The TEI provides a @rend attribute which indicates an interpretation of how the element in question was rendered or presented in the source text. It has nothing to say about what should be done with the element in any particular output from processing or displaying the TEI text. The assumption that many people make is that processing TEI means outputting HTML designed to help you read the text, but this is certainly not necessarily the case. The TEI text might have any number of outputs, just for reading it might be HTML, ePub, PDF, DOCX, and many more, moreover those encoding the texts might not be intending to read it but process it for other forms of text analysis in any number of formats. While individual projects can provide project documentation on how they intend certain elements to be presented in particular forms of output, other people processing those texts could choose to do something completely different.

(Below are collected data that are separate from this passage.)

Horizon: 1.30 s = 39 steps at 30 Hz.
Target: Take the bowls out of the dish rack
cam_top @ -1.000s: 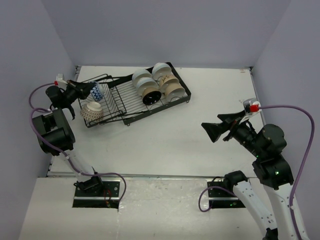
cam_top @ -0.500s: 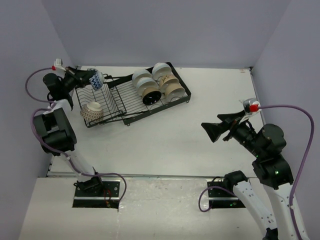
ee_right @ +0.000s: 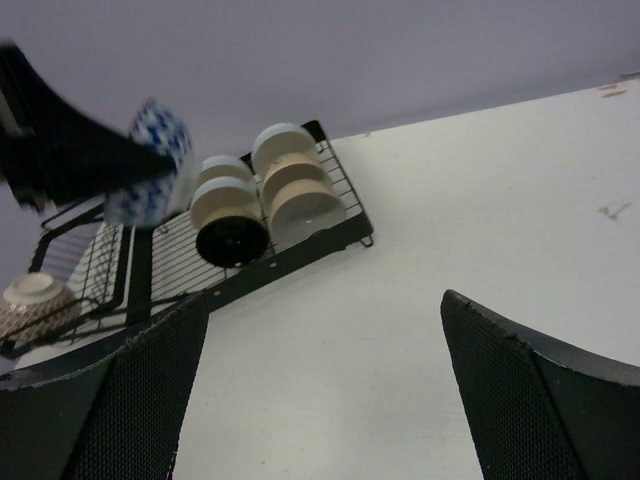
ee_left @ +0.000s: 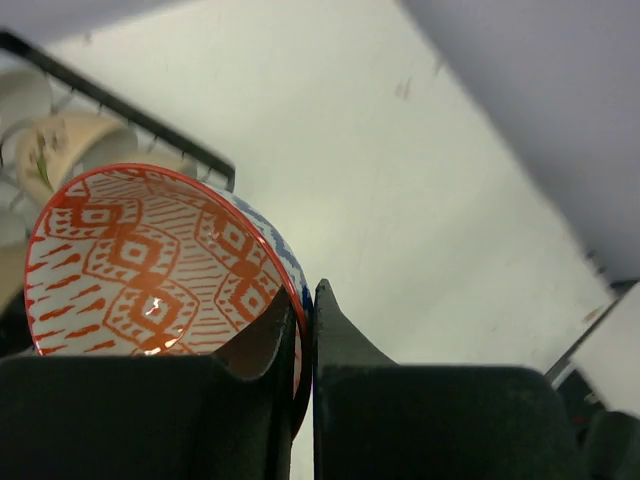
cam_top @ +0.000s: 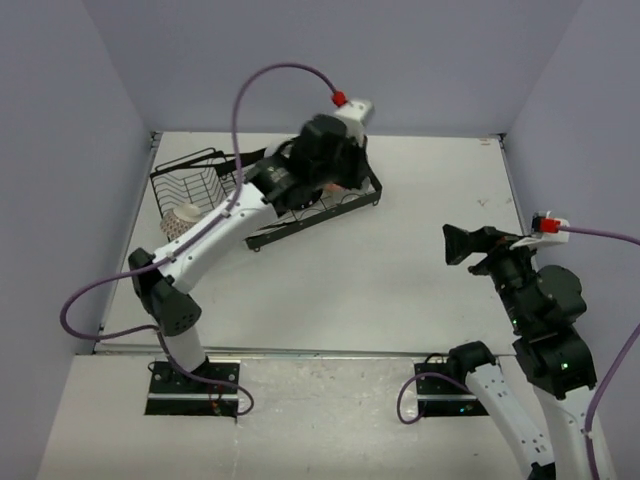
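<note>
**Left gripper** (ee_left: 304, 320): jaws closed on the wall of the patterned bowl (ee_left: 150, 265). One finger is inside the rim and the other outside, w/ the rim pinched between them at lower centre of the wrist view. Bowl interior is a red-on-white lattice, exterior blue-and-white. Its body lies left of the jaws, mouth toward the camera.

**Overhead view:** the left arm (cam_top: 215, 235) reaches across the dish rack (cam_top: 372, 190), wrist above the rack's right end, upper centre. The held bowl is hidden beneath the wrist.

**Right-wrist view:** the same bowl shows blurred, upper left, at the tip of the blurred arm.

**Other bowls** (ee_right: 250, 195): approx. six, packed on edge in two rows at the rack's right end. One more, a tan bowl (cam_top: 185, 218), sits in the basket section, far left.

**Right gripper** (ee_right: 322, 298): jaws wide apart w/ nothing between them, over bare table (cam_top: 400, 280), well apart from the rack.
</note>
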Available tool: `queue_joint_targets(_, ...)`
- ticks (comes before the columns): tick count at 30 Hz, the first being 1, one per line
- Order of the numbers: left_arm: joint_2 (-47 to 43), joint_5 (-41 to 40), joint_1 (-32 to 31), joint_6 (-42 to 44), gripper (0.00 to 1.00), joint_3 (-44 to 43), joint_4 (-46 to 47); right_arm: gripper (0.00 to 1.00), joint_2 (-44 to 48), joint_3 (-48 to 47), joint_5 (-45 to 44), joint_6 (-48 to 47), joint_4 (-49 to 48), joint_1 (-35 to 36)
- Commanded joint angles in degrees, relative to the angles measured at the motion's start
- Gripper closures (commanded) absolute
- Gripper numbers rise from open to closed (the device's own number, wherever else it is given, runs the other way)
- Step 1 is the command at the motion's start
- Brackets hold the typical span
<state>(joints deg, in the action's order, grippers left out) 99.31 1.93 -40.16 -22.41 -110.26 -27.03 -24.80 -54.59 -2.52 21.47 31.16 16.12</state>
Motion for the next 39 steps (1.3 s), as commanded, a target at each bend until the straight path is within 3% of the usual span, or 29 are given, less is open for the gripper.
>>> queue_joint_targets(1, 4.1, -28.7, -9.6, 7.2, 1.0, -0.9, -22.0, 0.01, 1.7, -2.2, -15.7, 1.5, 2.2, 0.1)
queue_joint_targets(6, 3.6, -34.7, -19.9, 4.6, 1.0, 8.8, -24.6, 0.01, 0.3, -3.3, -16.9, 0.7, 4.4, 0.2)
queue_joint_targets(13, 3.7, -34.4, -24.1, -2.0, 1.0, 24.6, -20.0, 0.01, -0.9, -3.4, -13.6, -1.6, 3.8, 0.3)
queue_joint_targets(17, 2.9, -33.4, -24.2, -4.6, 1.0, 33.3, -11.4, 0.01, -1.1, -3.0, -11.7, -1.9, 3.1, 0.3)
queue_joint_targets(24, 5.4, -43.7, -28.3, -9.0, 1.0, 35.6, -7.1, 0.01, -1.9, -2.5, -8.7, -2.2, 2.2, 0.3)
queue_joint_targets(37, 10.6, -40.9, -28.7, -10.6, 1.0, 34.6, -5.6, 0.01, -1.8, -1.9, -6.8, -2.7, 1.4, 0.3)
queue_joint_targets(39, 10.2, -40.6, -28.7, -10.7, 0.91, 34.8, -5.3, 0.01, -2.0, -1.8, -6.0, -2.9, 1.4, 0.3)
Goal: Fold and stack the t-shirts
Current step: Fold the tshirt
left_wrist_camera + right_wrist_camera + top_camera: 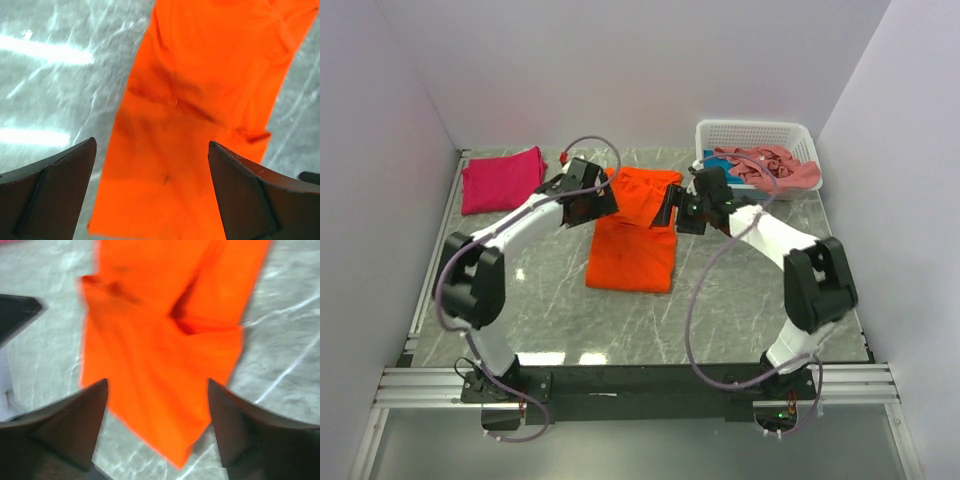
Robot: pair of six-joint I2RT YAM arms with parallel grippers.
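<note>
The bright orange t-shirt (pixel 635 235) lies in the middle of the table as a long narrow strip, its far part rumpled. It fills the left wrist view (pixel 200 100) and the right wrist view (pixel 165 350). My left gripper (pixel 603 206) hovers open over its far left edge. My right gripper (pixel 672 213) hovers open over its far right edge. Neither holds cloth. The magenta-red t-shirt (pixel 501 179) lies folded at the far left. The salmon-pink t-shirt (pixel 770 165) and a bit of the teal-blue t-shirt (pixel 730 165) lie in the basket.
The white lattice basket (pixel 756 133) stands at the far right corner. White walls close in the back and both sides. The table is grey marble (pixel 550 310).
</note>
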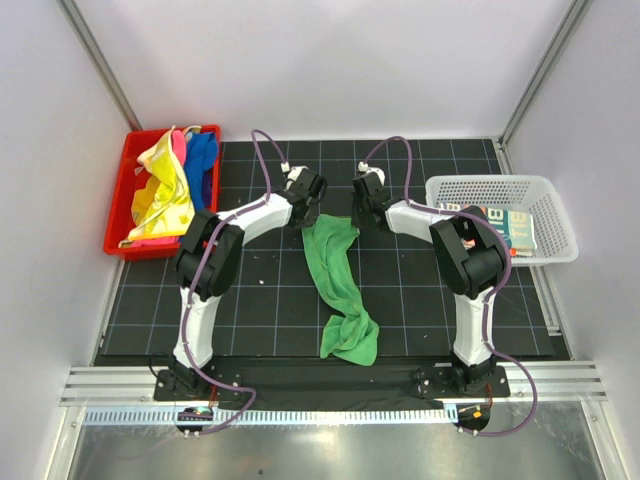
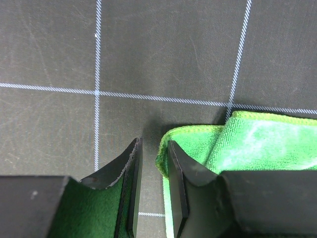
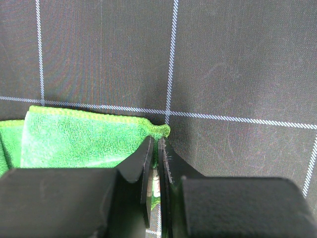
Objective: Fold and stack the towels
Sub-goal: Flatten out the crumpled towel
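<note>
Green towel (image 1: 338, 280) lies unfolded, folding barely begun: right gripper (image 3: 156, 144) pinches one corner, left gripper (image 2: 154, 144) stands slightly apart beside another.

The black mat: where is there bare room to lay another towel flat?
Two bare patches flank the green towel: one between it and the left arm, one between it and the right arm. Another lies right of that arm, on the near side of the white basket. Crowded: the towel's far end, where the left gripper and right gripper sit.
</note>
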You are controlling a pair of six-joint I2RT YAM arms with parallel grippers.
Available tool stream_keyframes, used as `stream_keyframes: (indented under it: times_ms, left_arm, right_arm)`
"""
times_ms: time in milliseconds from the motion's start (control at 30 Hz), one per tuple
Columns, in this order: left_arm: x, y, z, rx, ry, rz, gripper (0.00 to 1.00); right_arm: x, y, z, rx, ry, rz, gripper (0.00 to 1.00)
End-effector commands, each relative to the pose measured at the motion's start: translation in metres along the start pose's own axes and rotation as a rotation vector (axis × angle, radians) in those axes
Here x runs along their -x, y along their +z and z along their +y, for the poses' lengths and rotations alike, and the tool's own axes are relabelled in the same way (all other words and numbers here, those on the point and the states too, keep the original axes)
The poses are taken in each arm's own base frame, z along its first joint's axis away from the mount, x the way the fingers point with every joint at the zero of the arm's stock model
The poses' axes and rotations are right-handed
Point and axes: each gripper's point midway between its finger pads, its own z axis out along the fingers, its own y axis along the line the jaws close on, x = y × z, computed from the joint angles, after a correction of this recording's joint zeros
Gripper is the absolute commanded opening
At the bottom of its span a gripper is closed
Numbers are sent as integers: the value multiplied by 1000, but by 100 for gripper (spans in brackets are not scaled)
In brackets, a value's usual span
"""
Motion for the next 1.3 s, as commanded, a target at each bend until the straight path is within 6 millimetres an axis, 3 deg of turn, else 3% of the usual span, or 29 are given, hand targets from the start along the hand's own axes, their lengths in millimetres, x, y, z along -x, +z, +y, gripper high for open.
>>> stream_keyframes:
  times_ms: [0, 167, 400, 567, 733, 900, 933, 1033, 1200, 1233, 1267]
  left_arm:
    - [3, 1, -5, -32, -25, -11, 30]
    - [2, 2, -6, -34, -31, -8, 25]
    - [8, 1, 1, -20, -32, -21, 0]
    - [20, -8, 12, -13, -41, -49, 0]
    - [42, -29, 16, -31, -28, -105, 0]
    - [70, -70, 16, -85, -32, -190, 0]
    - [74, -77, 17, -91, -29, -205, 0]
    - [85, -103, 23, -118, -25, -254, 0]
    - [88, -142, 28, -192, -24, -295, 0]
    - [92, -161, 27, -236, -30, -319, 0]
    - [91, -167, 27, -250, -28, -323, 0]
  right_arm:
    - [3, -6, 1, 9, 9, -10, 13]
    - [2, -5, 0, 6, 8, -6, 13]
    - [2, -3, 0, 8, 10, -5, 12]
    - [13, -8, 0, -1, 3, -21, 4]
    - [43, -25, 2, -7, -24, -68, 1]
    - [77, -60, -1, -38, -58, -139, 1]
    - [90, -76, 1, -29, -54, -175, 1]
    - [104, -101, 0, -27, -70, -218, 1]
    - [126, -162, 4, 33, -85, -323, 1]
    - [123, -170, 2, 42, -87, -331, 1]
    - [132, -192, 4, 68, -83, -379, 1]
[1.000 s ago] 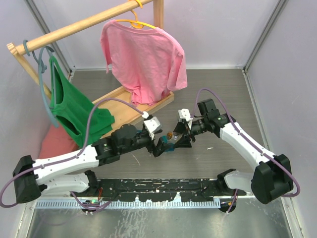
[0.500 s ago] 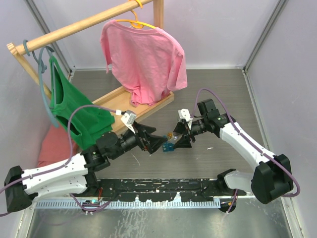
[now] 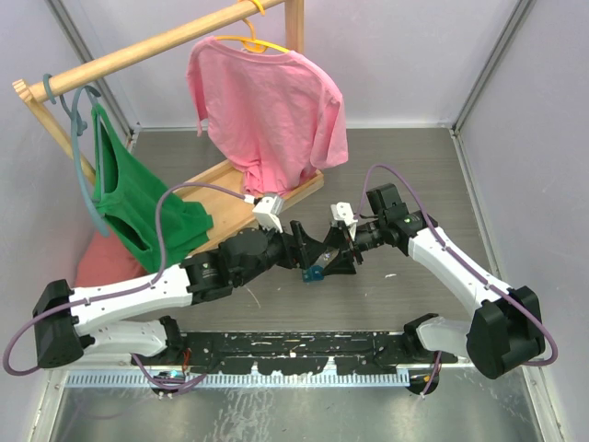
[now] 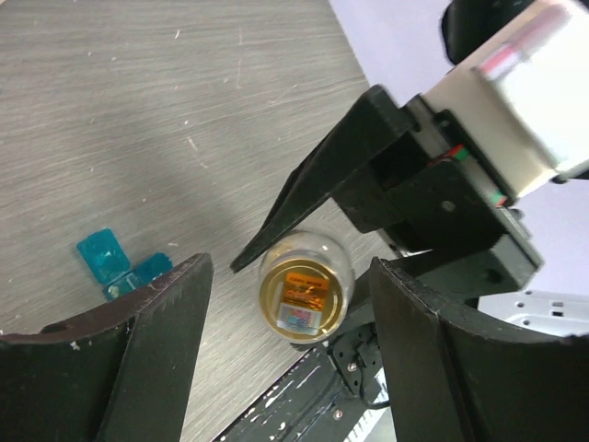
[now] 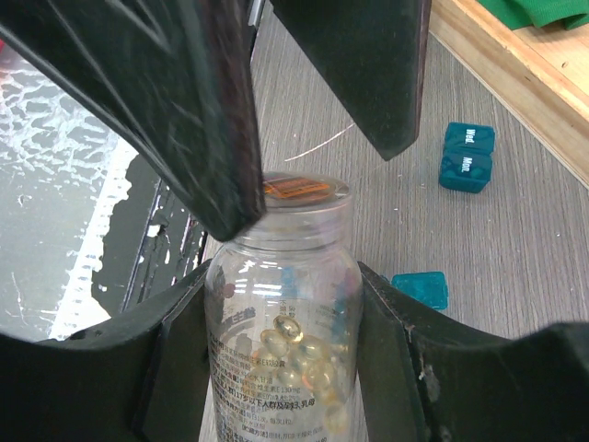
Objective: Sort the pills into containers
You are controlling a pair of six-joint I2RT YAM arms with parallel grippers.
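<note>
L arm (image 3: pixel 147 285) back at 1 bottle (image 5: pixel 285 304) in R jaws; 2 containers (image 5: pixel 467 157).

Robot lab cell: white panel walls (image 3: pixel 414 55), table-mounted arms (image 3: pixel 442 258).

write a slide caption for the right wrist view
Right gripper clamps a clear pill bottle; left gripper, jaws open, hovers above its cap; a teal container sits on the table behind.

"Wed.", "Mon." on containers (image 5: pixel 460 170) (bottle (image 5: pixel 285 350) unreadable)
</note>
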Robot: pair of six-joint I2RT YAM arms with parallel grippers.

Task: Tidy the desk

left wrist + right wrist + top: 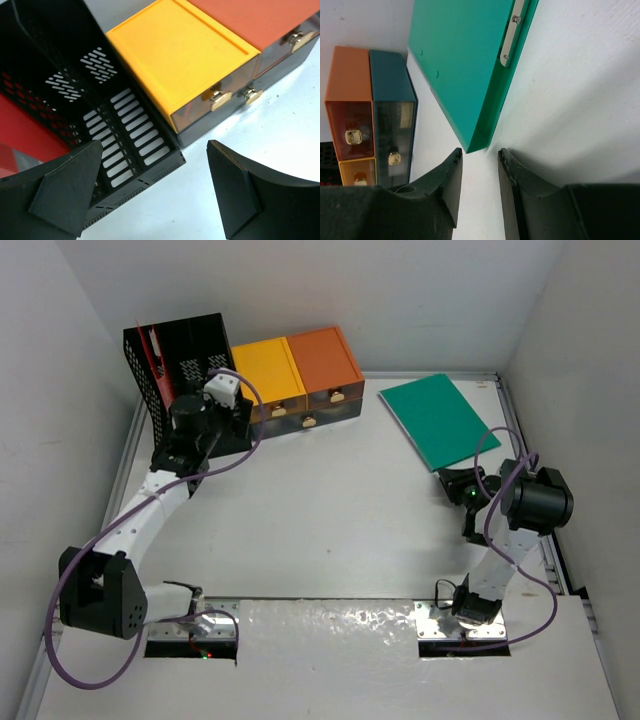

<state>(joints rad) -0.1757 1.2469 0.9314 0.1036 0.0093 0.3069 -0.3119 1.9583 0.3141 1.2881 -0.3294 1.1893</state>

@type and @rend values and their whitespace

During a TEI-L discussion concerning why the @type attribute did not allow spaces it was explained that this is because the @type attribute does not contain free text, but a special token that categorises the element in some way. Moreover, the recommended practice is for projects to customise the TEI to constrain the choices available for the value of the @type attribute on some elements and document in their customisation exactly what those special tokens mean. @type attribute values are a datatype of data.enumerated which means that they are “expressed as a single XML name taken from a list of documented possibilities”. That means that this value has to obey the rules of what it means to be an XML name, and it should be from a set list that the project has documented (preferably in its TEI customisation, but possibly just in prose documentation preserved with the TEI file). Most elements that have a @type attribute get it from claiming membership in the att.typed attribute class, and if a secondary type classification is allowed they also get @subtype.

The discussion moved on (possibly because I referenced my earlier post on @rend) to the difference with the @rend attribute and using CSS inside it. However, with the @rend attribute though the situation is slightly more confusing. It allows 1 to infinity occurrences of the datatype data.word in it. A data.word datatype “defines the range of attribute values expressed as a single word or token.” As I’ve discussed elsewhere, this means if someone marks up a text using:

<hi rend="It looks a bit like that other one">text</hi>

This actually has 8 tokens “It”, “looks”, “a”, “bit”, “like”, “that”, “other”, “one”. The point is that the whitespace between these words in the attribute make these each separate values or tokens, not a phrase. The encoder might just have written:

<hi rend="big bold beautiful">text</hi>

or indeed

<hi rend="largeStyle42">text</hi>

The data.word datatype says that “Attributes using this datatype must contain a single ‘word’ which contains only letters, digits, punctuation characters, or symbols: thus it cannot include whitespace.”

Some encoders believe that the TEI should reverse its decision on free text in attributes and allow @rend to contain “It looks like that other one” and this not to be a set of discrete tokens. Personally, I disagree and feel that would be a retrograde step.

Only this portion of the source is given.